Les plaignants considèrent que les gouvernements régionaux manquent à leur responsabilité " de protéger la santé de la population contre les niveaux dangereux de pollution atmosphérique dans tout le pays ". Ils veulent que la justice civile reconnaisse ces manquements et " contraigne les Régions à reconnaître que leurs législations ne sont pas assez strictes ".
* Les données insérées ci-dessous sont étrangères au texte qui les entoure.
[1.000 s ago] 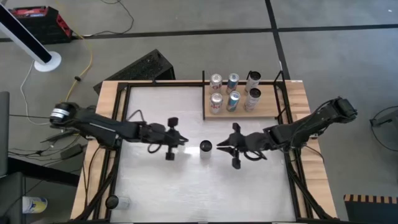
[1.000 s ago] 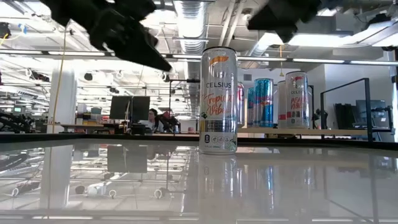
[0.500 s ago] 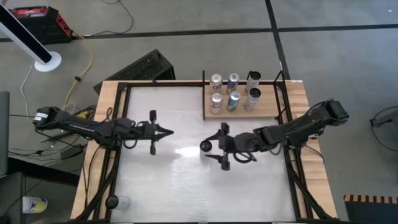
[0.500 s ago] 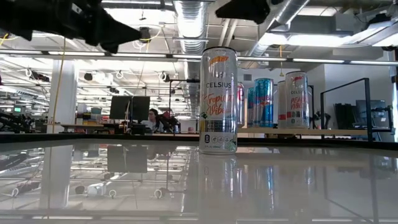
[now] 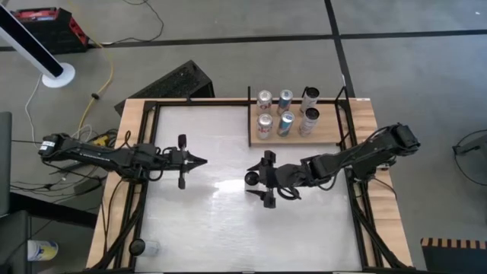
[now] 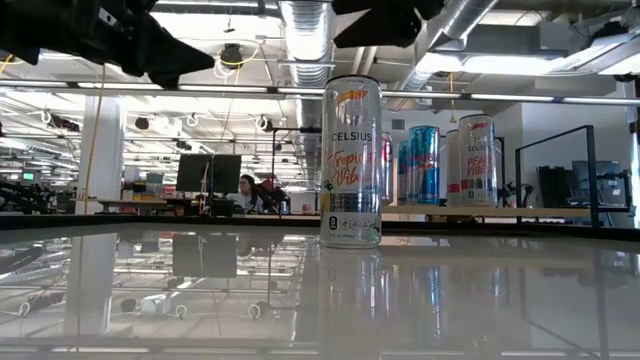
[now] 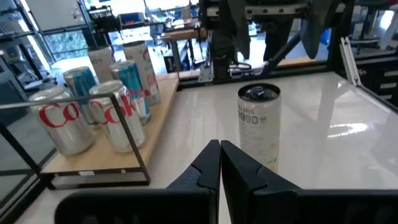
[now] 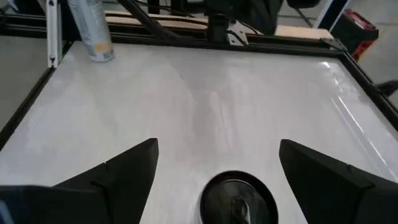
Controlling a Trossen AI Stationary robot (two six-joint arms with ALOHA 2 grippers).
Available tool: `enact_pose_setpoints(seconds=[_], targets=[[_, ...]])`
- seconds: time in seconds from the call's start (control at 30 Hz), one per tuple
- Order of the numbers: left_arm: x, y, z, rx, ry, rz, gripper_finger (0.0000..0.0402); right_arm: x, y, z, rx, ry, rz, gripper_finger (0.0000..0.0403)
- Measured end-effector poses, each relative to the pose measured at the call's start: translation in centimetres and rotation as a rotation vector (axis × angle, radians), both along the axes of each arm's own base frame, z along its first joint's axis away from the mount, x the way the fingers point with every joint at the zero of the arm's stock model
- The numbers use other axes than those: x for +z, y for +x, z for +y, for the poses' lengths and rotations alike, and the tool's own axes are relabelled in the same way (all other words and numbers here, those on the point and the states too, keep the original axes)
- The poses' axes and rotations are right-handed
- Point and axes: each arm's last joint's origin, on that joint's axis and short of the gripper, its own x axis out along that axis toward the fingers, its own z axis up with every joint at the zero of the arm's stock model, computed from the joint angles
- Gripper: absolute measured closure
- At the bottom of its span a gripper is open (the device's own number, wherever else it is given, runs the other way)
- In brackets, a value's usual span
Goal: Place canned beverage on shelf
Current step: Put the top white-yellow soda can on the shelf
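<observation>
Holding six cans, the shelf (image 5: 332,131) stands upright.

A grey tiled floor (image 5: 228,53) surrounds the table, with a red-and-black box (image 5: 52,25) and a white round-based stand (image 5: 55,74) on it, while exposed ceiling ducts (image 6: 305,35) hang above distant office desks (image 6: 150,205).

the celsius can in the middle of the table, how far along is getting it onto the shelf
Done: six cans already stand on the shelf. In hand: the right gripper is open, its fingers either side of the Celsius can, which stands upright on the table, not yet gripped. The left gripper waits shut, well clear. Left: grip, lift, place.
</observation>
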Motion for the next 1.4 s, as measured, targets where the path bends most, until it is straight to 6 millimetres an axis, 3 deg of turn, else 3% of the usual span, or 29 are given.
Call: enact_pose_setpoints(seconds=[0.4,0.63,1.03,1.4], targets=[[-0.6,0.3,0.0,-0.007,-0.002,0.051,0.0401,-0.8,-0.1,-1.8,-0.095,0.05,0.091,0.0044],[-0.6,0.3,0.0,-0.008,-0.002,0.054,0.0401,-1.0,-0.2,-1.7,-0.097,0.055,0.108,0.0044],[-0.9,0.2,0.0,-0.008,0.0,0.08,0.0401,-5.1,1.6,-1.4,-0.11,0.036,0.197,0.0044],[-0.8,0.2,0.0,-0.008,0.009,0.076,0.0401,-4.0,1.5,-1.4,-0.115,0.053,0.15,0.0045]])
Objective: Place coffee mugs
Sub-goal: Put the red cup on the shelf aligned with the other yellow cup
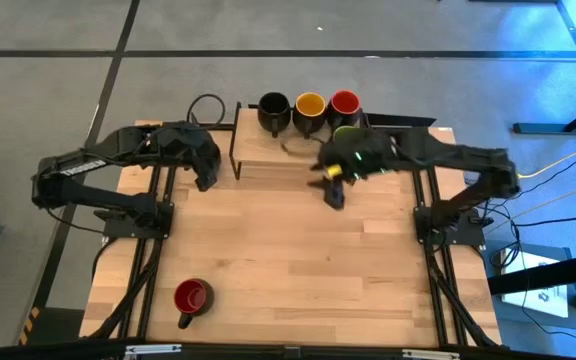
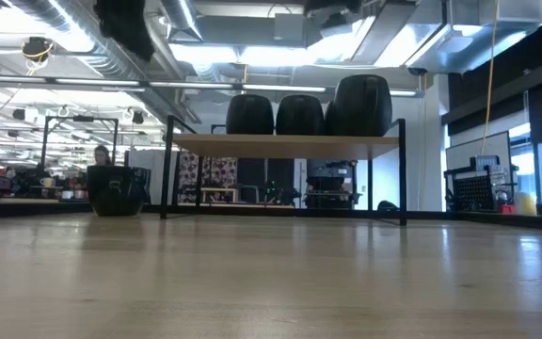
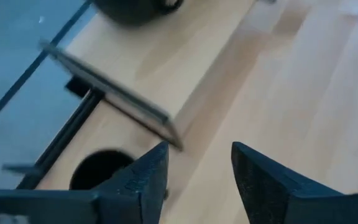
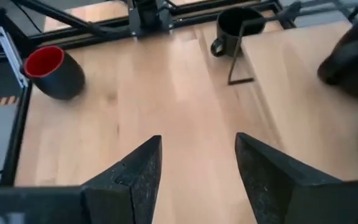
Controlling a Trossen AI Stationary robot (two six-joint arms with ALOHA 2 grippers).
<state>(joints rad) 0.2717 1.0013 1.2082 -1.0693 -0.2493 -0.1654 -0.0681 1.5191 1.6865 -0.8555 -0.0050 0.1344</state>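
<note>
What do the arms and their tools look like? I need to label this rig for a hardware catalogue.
Both arms are dark, jointed and matte. The left arm bears a strip of pale lettering on its upper link. The right arm shows a small green light near its wrist. Each tool, left tool and right tool, has two black wedge-shaped fingers tapering to points.

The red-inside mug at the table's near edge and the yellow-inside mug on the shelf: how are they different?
The red-inside mug stands alone on the table's top, far from the others; the yellow-inside mug stands on the raised wooden shelf, in a row between two other mugs. Their insides differ in colour, red against yellow-orange. Both are upright, black outside, and no tool holds them.
</note>
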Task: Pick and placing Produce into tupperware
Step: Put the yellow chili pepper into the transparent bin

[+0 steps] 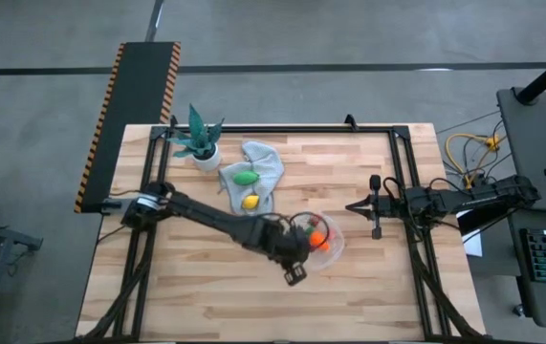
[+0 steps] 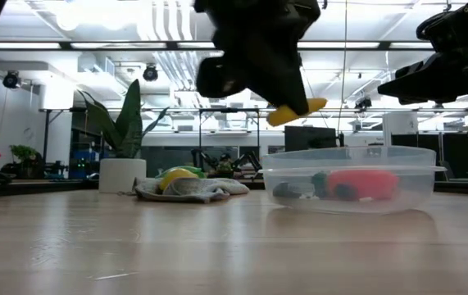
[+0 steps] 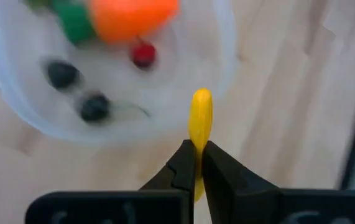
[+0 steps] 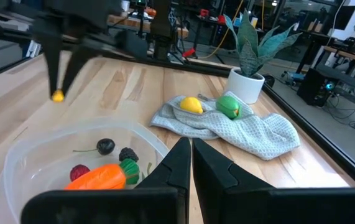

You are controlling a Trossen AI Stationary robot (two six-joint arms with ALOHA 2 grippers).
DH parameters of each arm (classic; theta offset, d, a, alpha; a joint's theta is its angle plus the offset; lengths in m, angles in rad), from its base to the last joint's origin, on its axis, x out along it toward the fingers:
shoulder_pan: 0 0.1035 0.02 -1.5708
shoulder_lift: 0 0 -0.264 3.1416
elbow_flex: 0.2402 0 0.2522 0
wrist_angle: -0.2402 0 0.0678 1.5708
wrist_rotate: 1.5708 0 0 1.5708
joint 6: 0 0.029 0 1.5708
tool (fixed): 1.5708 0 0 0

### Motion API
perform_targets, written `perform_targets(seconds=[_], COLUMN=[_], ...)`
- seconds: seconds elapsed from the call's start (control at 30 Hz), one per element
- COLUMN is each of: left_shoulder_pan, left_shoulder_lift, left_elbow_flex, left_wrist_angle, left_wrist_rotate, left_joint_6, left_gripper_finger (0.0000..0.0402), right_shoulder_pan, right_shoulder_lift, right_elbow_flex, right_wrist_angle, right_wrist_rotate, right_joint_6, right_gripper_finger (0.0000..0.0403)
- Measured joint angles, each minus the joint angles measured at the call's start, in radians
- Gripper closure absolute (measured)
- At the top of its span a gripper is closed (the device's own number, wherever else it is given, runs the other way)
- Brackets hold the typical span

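My left gripper [image 3: 197,163] hangs above the table beside the tupperware [image 3: 28,118], shut on a yellow-orange sliver [image 3: 201,118]. In the low view the sliver [image 2: 297,111] is in the air above the clear bowl's [image 2: 348,176] rim. Inside the bowl lie an orange carrot [image 4: 99,177] with a green top, a red berry [image 3: 143,55] and dark berries [image 4: 106,146]. A yellow lemon [image 1: 251,202] and a green piece [image 1: 245,178] rest on the grey cloth [image 1: 265,170]. My right gripper [image 4: 189,155] waits shut, to the right of the bowl. My left gripper pinches the yellow-orange sliver between its two fingertips [image 3: 183,165], coming from above and pointing down. The fingers are on one end of the sliver [image 3: 199,146]; the other end [image 3: 202,99] sticks out beyond them. The sliver is lifted clear of table and bowl.
A green potted plant in a white pot [image 1: 201,141] stands at the far left of the table, next to the cloth. The right arm [image 1: 464,199] reaches in from the right edge. Bare wood lies along the near side [image 1: 215,306].
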Motion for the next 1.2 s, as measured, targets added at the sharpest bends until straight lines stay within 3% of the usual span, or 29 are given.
perform_targets(seconds=[0.47,1.2], left_shoulder_pan=[0.140,0.154], left_shoulder_lift=[0.000,0.007], left_elbow_flex=[0.003,-0.141], left_wrist_angle=[0.086,0.275], left_wrist_rotate=[-0.023,-0.021], left_joint_6=[0.253,0.274], left_gripper_finger=[0.0401,0.0401], right_shoulder_pan=[0.000,0.000], right_shoulder_lift=[0.000,0.001], right_elbow_flex=[0.000,0.000], right_wrist_angle=[-0.004,-0.008], right_wrist_rotate=[0.000,0.000], right_joint_6=[0.000,0.000], right_gripper_finger=[0.0394,0.0394])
Les plaignants sont soutenus par l’organisation environnementale ClientEarth, également plaignante dans cette affaire. Selon ceux-ci, " les seuils de pollution prévus par la législation belge sont le reflet d’une science dépassée, ce qui signifie que les lois actuelles autorisent des concentrations de pollution jusqu’à quatre fois plus élevées que ce que l’Organisation mondiale de la santé (OMS) considère comme acceptable. Ils affirment que cela porte atteinte à leurs droits fondamentaux" , explique Bianca Vergnaud, de ClientEarth.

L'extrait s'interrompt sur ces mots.